BEGIN Information provided

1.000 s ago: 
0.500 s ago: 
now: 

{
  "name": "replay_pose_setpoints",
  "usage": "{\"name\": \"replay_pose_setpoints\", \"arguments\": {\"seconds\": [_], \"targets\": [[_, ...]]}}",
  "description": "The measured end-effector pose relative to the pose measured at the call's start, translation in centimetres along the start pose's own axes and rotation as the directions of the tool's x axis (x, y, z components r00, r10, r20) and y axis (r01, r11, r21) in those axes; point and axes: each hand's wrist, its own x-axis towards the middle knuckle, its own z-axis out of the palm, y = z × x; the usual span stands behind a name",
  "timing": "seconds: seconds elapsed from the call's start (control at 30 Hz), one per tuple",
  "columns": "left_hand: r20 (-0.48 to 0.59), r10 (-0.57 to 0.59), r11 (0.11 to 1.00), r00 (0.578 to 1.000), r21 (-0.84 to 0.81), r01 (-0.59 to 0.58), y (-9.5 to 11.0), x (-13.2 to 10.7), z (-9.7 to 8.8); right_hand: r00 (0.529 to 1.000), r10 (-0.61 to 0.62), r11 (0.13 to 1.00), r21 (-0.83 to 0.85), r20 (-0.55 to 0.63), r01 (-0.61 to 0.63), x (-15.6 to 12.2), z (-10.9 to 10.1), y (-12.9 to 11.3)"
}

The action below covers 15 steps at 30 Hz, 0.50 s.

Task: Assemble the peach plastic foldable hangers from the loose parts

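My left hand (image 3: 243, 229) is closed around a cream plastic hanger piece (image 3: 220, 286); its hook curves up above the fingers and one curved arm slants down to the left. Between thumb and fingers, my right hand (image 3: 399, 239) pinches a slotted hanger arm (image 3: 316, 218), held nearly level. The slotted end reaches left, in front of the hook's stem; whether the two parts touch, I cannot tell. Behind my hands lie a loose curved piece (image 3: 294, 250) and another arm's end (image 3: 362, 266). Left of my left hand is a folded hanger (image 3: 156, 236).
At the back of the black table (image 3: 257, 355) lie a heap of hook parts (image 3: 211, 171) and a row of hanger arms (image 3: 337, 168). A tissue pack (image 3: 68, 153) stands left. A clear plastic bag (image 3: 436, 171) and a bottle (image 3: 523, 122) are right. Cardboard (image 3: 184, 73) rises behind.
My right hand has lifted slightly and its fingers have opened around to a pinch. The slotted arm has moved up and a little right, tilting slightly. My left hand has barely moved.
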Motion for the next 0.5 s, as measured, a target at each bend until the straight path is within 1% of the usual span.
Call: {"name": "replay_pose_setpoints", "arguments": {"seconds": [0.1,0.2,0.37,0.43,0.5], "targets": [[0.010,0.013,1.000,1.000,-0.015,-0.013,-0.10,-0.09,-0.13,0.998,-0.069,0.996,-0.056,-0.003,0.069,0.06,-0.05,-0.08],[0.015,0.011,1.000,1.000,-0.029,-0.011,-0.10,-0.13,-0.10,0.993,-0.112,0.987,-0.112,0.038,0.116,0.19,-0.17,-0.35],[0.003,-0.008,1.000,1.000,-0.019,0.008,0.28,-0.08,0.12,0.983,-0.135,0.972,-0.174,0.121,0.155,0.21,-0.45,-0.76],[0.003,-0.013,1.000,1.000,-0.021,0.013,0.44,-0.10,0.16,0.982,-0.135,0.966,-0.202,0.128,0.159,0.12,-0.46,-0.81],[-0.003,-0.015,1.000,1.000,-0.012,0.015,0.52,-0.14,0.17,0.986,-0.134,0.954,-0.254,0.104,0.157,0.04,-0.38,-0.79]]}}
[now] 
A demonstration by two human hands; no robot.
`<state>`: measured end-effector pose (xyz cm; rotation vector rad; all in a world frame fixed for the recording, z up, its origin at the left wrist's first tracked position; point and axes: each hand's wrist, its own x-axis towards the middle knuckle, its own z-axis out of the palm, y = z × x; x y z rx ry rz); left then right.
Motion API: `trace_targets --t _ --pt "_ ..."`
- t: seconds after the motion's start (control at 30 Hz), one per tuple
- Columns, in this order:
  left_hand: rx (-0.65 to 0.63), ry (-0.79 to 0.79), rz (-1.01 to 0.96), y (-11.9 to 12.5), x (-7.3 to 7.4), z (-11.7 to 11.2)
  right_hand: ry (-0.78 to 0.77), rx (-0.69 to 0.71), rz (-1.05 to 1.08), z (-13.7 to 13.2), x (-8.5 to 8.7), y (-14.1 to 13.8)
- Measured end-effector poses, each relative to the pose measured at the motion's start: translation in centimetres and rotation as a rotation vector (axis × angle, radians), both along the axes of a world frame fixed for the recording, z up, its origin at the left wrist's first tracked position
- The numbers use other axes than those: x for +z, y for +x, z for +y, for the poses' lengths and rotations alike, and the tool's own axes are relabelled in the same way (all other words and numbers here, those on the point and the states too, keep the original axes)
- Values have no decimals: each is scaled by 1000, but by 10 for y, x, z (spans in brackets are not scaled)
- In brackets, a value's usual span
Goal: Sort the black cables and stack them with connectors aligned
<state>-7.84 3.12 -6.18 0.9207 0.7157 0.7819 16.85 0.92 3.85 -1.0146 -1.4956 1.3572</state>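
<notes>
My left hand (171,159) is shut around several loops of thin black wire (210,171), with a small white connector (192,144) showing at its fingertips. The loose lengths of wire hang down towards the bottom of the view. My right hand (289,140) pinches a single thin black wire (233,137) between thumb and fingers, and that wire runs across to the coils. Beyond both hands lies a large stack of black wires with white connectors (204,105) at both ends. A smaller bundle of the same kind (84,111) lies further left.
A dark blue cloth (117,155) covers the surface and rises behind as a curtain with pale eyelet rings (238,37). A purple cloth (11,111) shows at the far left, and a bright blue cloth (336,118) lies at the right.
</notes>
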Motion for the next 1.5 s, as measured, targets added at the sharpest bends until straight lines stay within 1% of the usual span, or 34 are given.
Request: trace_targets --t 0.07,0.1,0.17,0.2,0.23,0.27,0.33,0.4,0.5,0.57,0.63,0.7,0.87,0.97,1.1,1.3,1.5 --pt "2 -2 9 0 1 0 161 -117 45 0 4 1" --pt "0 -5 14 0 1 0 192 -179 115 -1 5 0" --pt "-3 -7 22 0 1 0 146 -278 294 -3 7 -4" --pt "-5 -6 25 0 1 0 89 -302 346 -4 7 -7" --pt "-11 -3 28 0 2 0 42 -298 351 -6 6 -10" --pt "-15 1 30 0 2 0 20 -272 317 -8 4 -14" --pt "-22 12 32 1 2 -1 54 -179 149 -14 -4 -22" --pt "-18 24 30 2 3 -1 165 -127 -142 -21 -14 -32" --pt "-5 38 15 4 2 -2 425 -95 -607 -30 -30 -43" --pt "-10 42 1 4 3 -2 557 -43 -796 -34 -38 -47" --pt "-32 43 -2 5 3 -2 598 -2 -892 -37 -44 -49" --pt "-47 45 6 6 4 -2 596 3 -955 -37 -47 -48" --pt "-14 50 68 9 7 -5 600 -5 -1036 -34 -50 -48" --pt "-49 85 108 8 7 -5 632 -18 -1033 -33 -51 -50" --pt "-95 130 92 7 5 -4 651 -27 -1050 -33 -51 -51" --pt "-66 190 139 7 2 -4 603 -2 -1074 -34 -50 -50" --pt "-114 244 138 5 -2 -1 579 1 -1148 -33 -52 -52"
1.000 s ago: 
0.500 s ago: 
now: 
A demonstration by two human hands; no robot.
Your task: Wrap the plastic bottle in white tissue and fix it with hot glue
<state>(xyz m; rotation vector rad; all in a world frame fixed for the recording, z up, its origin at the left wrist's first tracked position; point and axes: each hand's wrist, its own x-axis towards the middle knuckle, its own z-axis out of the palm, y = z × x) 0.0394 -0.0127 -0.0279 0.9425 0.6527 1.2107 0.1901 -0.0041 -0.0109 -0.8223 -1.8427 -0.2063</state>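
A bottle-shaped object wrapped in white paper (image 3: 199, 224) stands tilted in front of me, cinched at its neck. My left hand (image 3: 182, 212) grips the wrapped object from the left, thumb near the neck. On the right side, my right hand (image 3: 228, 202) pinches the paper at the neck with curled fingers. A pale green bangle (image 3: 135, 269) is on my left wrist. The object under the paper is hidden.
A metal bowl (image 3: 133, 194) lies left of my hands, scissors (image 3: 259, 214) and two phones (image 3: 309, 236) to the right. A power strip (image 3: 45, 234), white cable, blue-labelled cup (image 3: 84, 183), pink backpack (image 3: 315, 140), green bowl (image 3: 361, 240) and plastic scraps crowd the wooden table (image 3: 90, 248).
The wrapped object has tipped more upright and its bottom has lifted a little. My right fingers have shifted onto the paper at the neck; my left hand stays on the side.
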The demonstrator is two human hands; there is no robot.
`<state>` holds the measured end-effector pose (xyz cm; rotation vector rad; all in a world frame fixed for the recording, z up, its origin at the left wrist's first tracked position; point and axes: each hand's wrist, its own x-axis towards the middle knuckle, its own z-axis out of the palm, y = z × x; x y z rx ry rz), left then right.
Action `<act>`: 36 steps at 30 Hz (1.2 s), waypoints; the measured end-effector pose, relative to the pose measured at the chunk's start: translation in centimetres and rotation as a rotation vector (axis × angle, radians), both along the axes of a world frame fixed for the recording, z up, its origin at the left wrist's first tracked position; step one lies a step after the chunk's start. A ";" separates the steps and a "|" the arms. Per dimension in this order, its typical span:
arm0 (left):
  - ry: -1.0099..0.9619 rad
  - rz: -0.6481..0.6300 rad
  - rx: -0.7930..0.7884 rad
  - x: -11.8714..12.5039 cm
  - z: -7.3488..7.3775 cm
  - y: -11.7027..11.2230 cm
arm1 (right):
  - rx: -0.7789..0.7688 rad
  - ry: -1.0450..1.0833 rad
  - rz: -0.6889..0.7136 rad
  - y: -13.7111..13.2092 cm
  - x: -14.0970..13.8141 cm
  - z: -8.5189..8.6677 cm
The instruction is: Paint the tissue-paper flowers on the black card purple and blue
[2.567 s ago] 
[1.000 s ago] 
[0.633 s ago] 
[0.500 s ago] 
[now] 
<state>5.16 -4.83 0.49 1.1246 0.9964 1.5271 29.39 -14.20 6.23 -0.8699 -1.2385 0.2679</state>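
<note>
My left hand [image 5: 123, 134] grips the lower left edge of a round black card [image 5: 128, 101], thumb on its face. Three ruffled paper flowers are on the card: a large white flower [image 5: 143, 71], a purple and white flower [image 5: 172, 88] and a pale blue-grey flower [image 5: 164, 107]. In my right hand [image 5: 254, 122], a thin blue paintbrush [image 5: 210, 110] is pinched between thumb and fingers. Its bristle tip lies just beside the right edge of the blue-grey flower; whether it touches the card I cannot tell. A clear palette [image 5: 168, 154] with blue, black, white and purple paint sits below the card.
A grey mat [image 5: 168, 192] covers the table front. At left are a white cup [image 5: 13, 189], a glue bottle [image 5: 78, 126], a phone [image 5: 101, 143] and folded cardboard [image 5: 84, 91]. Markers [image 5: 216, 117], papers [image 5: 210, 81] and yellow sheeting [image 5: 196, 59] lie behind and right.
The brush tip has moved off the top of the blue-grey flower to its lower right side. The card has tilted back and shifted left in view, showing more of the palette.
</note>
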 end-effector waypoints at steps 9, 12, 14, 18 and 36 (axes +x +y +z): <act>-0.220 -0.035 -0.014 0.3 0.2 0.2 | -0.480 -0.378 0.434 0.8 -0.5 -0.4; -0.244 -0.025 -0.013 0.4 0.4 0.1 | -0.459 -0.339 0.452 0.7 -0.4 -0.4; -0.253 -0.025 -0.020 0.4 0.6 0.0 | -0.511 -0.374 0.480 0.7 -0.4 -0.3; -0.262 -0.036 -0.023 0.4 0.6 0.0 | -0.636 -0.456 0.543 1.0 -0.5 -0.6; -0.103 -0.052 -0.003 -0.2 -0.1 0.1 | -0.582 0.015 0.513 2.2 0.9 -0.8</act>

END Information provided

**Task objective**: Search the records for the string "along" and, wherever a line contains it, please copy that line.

**Solution to the exercise**:
  "description": "The measured end-effector pose relative to the pose measured at the call's start, translation in centimetres along the start pose's own axes and rotation as the directions of the tool's x axis (x, y, z components r00, r10, r20) and y axis (r01, r11, r21) in those axes; point and axes: each hand's wrist, its own x-axis towards the middle knuckle, its own z-axis out of the palm, y = z × x; the usual span stands behind a name",
- Measured end-effector poses, each relative to the pose measured at the motion's start: translation in centimetres and rotation as a rotation vector (axis × angle, radians), both along the axes of a world frame fixed for the recording, z up, its origin at the left wrist's first tracked position
Action `<act>`: 36 steps at 30 Hz (1.2 s), waypoints; the measured end-effector pose, relative to the pose measured at the chunk's start: translation in centimetres and rotation as a rotation vector (axis × angle, radians), both along the axes of a world frame fixed for the recording, z up, its origin at the left wrist's first tracked position; step one lies a step after the chunk's start. A ";" separates the steps and a "|" the arms. Per dimension in this order, its typical span:

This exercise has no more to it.